# Your objective:
From the listing below, return every line with the string "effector" in it.

# Dataset excerpt:
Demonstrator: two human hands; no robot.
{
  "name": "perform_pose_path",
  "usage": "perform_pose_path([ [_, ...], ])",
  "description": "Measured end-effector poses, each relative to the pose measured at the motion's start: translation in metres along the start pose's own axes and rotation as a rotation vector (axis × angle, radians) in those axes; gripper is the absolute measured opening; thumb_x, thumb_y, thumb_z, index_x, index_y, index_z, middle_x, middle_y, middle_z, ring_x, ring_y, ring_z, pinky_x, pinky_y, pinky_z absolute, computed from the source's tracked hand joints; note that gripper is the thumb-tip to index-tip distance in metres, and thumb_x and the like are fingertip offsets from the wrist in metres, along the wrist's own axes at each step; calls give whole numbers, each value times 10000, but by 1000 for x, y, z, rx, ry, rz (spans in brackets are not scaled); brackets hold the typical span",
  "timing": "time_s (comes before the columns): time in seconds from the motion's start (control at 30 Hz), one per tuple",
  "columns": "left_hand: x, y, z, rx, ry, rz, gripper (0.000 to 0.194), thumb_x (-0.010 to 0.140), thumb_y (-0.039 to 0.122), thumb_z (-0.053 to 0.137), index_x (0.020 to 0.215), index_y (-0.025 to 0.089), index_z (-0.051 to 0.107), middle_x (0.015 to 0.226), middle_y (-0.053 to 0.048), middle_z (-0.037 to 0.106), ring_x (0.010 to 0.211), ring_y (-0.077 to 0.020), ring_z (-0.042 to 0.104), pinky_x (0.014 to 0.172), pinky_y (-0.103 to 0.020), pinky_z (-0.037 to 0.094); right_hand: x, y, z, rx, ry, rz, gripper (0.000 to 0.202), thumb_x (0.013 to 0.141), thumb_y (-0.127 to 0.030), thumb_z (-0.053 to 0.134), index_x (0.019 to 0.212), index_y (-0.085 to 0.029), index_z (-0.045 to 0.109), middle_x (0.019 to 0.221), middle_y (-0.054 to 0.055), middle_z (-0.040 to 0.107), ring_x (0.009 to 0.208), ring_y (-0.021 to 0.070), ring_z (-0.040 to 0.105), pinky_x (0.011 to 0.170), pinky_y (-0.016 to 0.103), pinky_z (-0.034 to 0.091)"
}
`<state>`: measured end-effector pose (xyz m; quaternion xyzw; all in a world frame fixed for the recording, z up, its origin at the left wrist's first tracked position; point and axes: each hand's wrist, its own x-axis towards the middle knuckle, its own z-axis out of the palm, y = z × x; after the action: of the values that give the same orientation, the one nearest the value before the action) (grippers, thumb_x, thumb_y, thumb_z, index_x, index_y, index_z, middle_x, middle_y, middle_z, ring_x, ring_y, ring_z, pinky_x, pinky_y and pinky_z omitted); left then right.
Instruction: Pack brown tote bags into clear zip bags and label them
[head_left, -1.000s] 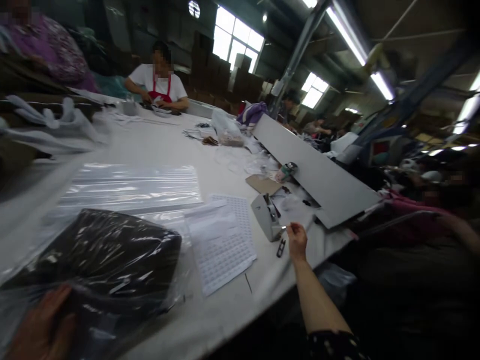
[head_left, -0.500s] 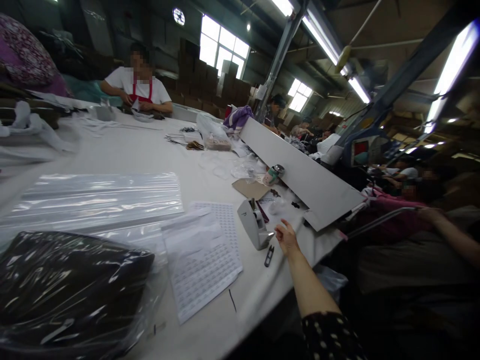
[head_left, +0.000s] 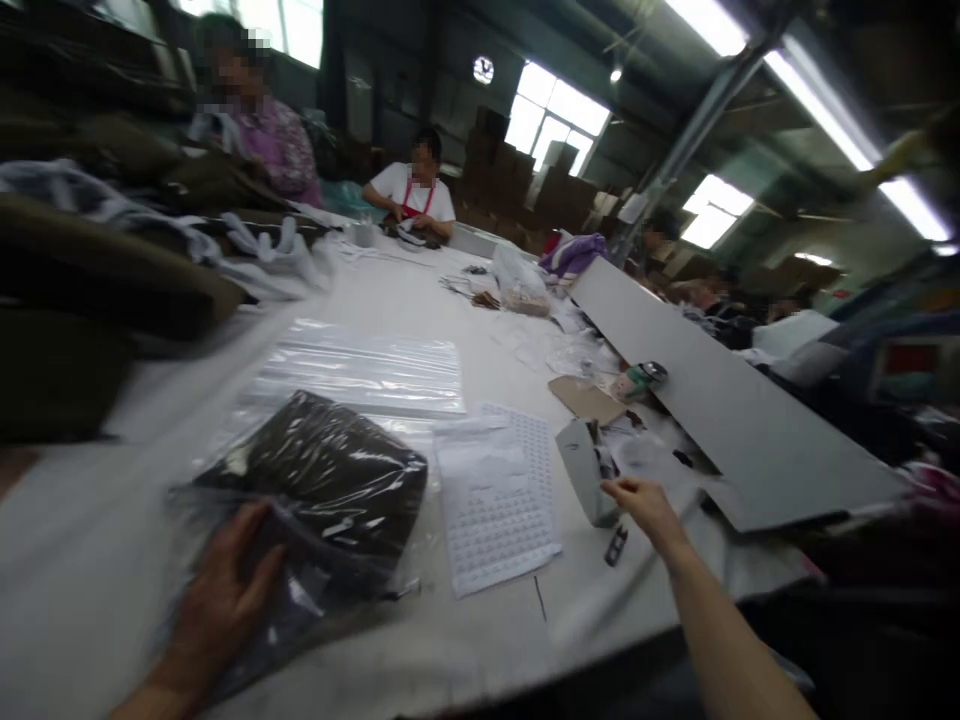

# Answer space:
  "description": "Measured end-effector poses, each relative to the pose measured at the motion's start: translation in metres along the start pose's own axes and rotation as a rotation vector (axis × angle, radians) in those axes; gripper is the absolute measured opening; thumb_x, thumb_y, thumb_z, index_x, index_y, index_z, middle_x, middle_y, middle_z, ring_x, ring_y, ring_z, pinky_x, pinky_y, pinky_z absolute, computed from the source's tracked hand joints; note that gripper is the thumb-tip to index-tip distance in metres, and thumb_x and the like are fingertip offsets from the wrist in metres, along the wrist's own axes at each step; calls give whole numbers, each value times 10000, but by 1000 for x, y, z, rx, ry, rz (spans in brackets are not scaled); brackets hold the typical span",
`<state>`: measured end-effector pose (xyz m; quaternion xyzw; all in a world frame fixed for the recording, z up, its origin at the left wrist's first tracked position; point and axes: each hand's wrist, its own x-axis towards the middle knuckle, its own z-axis out of the palm, y = z × x; after the action: of the values that give the same orientation, the one nearest the value before the action) (grippers, thumb_x, thumb_y, thumb_z, index_x, index_y, index_z, middle_x, middle_y, middle_z, ring_x, ring_y, ring_z, pinky_x, pinky_y and pinky_z omitted); left then right.

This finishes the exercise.